# [PROMPT]
Extract each line of the records below that contains the word "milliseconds".

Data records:

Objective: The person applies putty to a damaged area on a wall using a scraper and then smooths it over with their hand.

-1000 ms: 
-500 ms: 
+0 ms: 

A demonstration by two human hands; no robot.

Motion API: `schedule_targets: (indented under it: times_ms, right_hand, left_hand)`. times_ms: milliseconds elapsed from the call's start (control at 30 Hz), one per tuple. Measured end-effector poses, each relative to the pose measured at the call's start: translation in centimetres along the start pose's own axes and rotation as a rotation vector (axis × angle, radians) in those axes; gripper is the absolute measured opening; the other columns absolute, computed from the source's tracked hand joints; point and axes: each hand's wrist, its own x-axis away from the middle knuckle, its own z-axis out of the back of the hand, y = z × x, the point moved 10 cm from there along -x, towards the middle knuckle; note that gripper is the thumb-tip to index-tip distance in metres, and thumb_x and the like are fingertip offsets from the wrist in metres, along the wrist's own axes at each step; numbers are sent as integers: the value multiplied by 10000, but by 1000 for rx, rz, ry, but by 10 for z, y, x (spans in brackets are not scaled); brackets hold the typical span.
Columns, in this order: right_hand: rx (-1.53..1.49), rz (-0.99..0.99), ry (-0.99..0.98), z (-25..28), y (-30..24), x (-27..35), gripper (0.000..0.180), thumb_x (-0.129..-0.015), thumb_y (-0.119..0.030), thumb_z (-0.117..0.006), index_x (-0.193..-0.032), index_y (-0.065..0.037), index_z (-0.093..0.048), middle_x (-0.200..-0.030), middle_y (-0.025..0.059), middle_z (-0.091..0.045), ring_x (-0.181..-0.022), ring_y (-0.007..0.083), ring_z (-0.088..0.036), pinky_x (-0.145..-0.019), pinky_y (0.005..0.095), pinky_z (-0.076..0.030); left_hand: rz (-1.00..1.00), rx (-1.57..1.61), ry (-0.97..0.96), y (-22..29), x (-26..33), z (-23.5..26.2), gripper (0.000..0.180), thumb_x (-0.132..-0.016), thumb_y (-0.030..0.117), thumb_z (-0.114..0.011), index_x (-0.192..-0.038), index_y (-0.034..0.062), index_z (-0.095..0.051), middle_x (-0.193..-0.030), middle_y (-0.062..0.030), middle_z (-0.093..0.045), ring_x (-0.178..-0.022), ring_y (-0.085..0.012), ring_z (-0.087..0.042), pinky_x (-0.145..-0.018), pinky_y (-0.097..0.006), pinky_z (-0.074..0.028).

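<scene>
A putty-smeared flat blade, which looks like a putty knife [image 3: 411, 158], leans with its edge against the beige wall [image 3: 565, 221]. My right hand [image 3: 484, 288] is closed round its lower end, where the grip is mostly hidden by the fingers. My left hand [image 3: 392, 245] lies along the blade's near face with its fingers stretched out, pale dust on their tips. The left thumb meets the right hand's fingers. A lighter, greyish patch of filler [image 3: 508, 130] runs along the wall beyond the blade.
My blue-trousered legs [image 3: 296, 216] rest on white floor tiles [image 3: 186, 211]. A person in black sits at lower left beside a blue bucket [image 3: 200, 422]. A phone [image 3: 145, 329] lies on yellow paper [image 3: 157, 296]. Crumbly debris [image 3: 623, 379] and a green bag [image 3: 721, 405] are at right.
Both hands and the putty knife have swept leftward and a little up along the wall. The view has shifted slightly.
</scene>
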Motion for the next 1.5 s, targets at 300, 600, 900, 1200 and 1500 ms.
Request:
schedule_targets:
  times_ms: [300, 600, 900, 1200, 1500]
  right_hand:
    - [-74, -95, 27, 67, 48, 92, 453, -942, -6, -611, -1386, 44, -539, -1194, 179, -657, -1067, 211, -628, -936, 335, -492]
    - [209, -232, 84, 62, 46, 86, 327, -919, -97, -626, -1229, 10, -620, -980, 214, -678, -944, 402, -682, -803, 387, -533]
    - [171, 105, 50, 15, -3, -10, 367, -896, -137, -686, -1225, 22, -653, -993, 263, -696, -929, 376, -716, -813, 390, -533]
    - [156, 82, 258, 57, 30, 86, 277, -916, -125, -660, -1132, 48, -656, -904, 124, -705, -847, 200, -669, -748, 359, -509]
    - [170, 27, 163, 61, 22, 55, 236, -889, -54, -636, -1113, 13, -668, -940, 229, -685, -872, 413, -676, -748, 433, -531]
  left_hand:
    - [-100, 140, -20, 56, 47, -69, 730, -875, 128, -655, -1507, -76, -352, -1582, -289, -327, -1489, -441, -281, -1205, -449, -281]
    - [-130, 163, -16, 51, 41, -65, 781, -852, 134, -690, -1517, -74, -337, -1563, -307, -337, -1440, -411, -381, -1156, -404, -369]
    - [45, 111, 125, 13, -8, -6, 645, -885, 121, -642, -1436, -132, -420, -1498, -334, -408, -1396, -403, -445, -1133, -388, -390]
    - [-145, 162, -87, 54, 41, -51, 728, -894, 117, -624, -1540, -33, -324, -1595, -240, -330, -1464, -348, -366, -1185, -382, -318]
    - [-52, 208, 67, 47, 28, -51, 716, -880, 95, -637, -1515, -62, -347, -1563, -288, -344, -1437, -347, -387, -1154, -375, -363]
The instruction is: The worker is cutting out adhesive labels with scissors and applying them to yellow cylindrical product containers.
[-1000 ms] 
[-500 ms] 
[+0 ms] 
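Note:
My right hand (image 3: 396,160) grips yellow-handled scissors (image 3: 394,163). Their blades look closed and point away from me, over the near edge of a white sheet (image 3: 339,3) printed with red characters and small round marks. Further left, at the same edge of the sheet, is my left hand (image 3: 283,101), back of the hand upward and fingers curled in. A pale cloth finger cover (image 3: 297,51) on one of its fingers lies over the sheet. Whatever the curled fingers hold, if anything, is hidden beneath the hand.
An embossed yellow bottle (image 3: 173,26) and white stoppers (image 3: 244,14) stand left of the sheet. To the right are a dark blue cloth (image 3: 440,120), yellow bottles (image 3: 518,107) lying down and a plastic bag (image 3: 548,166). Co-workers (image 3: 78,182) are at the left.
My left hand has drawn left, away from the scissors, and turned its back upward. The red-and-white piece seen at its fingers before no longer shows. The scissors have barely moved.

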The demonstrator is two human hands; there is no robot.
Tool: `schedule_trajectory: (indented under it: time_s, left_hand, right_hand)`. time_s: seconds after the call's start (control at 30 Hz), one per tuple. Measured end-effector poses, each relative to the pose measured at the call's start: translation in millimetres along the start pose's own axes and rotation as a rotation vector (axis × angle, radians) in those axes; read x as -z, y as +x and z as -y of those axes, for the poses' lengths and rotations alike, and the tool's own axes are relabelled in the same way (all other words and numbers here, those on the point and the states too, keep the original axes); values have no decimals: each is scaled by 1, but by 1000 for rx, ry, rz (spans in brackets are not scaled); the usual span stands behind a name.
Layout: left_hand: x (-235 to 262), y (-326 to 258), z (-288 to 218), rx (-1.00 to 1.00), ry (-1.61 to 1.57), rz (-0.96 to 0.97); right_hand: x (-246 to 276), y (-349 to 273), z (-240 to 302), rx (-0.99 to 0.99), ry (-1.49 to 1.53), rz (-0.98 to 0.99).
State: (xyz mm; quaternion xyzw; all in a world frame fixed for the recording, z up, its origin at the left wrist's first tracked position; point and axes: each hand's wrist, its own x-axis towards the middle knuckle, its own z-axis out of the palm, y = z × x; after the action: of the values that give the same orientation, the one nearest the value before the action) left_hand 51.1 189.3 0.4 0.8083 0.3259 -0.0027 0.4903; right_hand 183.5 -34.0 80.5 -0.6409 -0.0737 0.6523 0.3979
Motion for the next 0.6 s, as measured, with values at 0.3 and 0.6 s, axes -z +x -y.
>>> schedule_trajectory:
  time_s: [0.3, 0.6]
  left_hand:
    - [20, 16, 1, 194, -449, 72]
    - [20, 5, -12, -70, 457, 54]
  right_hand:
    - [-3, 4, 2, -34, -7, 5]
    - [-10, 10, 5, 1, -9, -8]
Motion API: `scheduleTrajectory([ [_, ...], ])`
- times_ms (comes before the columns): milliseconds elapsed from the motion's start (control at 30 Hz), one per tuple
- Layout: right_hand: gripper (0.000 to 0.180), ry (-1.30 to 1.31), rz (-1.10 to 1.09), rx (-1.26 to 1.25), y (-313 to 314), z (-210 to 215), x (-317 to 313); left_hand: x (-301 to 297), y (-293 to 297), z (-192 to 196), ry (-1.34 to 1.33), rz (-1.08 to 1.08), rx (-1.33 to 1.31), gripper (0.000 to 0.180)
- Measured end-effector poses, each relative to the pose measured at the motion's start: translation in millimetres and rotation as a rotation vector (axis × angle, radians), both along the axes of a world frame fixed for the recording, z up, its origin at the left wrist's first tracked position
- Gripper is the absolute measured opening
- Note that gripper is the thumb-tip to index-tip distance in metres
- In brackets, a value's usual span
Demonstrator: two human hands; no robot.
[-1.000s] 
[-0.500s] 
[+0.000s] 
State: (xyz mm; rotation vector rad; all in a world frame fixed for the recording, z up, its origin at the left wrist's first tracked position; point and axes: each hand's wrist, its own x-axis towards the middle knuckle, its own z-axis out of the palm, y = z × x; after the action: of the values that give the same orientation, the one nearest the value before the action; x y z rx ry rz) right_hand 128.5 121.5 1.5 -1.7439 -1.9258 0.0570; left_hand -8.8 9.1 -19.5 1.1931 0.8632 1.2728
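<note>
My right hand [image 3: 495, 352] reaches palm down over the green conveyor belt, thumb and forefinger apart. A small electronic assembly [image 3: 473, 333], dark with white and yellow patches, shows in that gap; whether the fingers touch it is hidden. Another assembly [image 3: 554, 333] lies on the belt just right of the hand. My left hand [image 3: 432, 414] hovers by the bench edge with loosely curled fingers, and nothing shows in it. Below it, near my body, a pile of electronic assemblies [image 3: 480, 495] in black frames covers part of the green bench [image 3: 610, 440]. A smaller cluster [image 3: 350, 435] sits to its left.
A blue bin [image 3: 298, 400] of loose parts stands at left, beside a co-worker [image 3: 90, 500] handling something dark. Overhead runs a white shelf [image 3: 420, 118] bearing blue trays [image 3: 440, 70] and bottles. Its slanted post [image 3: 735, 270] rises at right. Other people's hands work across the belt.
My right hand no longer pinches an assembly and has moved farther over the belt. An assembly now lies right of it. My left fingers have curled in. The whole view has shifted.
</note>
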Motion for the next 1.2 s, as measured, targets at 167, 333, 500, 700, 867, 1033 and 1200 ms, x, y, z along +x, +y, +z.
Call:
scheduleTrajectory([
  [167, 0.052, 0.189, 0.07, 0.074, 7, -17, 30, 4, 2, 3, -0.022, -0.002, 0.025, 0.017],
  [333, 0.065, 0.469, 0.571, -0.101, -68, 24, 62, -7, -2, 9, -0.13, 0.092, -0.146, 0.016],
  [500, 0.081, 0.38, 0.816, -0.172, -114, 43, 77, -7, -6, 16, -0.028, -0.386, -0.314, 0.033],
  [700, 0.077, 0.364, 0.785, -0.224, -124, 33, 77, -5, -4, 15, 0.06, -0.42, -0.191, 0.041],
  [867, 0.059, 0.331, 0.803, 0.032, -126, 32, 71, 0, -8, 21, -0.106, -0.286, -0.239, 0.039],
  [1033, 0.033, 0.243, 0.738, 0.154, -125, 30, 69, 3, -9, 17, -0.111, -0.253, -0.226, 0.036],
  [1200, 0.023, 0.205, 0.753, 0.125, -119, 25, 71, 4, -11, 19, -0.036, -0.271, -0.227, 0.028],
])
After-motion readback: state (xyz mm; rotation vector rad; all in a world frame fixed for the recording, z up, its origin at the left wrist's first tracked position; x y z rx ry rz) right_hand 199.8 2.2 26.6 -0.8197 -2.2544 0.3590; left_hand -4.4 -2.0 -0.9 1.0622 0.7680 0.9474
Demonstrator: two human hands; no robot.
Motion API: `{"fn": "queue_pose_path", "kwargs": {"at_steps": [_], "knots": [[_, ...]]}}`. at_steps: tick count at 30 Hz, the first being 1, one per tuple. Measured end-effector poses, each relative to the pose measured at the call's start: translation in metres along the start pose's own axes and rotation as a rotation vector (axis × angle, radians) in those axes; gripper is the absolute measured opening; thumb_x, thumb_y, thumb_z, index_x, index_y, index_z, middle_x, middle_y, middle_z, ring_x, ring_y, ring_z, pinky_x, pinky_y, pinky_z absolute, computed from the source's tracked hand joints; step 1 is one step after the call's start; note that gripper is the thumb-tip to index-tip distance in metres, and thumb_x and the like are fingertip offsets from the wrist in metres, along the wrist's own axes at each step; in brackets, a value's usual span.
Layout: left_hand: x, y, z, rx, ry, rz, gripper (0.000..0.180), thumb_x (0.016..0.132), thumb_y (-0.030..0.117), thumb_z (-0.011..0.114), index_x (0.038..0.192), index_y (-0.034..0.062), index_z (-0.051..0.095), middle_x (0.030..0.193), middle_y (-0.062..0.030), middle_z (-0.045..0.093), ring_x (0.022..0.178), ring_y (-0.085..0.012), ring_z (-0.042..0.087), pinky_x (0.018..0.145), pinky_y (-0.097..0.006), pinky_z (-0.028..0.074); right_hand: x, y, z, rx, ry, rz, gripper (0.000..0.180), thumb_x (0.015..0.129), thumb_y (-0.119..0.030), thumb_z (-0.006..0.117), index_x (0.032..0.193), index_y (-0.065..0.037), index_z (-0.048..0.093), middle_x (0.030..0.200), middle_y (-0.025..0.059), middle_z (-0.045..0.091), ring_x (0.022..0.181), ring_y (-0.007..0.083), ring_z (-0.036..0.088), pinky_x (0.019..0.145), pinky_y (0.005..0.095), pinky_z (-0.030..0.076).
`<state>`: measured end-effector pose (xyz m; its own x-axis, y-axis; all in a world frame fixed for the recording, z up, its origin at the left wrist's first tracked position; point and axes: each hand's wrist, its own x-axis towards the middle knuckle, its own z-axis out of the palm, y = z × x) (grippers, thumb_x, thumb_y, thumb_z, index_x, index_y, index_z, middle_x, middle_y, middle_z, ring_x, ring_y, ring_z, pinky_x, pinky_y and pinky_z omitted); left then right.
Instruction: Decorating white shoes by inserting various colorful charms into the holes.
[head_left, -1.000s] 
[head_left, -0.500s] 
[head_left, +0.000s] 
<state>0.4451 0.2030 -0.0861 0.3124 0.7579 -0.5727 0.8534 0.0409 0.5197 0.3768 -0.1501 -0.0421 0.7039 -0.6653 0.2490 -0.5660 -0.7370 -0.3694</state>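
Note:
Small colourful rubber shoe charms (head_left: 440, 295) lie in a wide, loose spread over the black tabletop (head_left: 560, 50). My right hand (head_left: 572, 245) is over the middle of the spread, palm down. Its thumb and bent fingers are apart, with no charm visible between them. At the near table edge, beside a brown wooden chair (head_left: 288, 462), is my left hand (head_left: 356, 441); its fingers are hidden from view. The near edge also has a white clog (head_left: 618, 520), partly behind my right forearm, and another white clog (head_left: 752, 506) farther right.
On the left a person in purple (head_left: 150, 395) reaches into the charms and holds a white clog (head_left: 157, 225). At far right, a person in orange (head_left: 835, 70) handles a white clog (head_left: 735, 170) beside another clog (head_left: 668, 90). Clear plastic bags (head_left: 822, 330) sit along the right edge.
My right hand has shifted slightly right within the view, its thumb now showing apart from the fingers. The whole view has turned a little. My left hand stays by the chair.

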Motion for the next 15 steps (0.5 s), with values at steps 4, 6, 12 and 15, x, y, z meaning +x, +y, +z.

# [ANSWER TO THIS TASK]
Motion API: `schedule_targets: (indented under it: times_ms, right_hand, left_hand)`. times_ms: milliseconds elapsed from the call's start (control at 30 Hz), one per tuple. Measured end-effector poses, each relative to the pose measured at the call's start: translation in centimetres along the start pose's own axes and rotation as a rotation vector (axis × angle, radians) in those axes; gripper is the absolute measured opening; the other columns absolute, computed from the source's tracked hand joints; point and axes: each hand's wrist, its own x-axis away from the middle knuckle, its own z-axis out of the back of the hand, y = z × x, the point moved 10 cm from there along -x, towards the middle knuckle; note that gripper is the thumb-tip to index-tip distance in metres, and thumb_x and the like are fingertip offsets from the wrist in metres, along the wrist's own axes at each step; numbers are sent as integers: the value multiplied by 10000, but by 1000 for rx, rz, ry, but by 10 for z, y, x (spans in brackets are not scaled); brackets hold the typical span.
- times_ms (comes before the columns): milliseconds elapsed from the motion's start (control at 30 Hz), one per tuple

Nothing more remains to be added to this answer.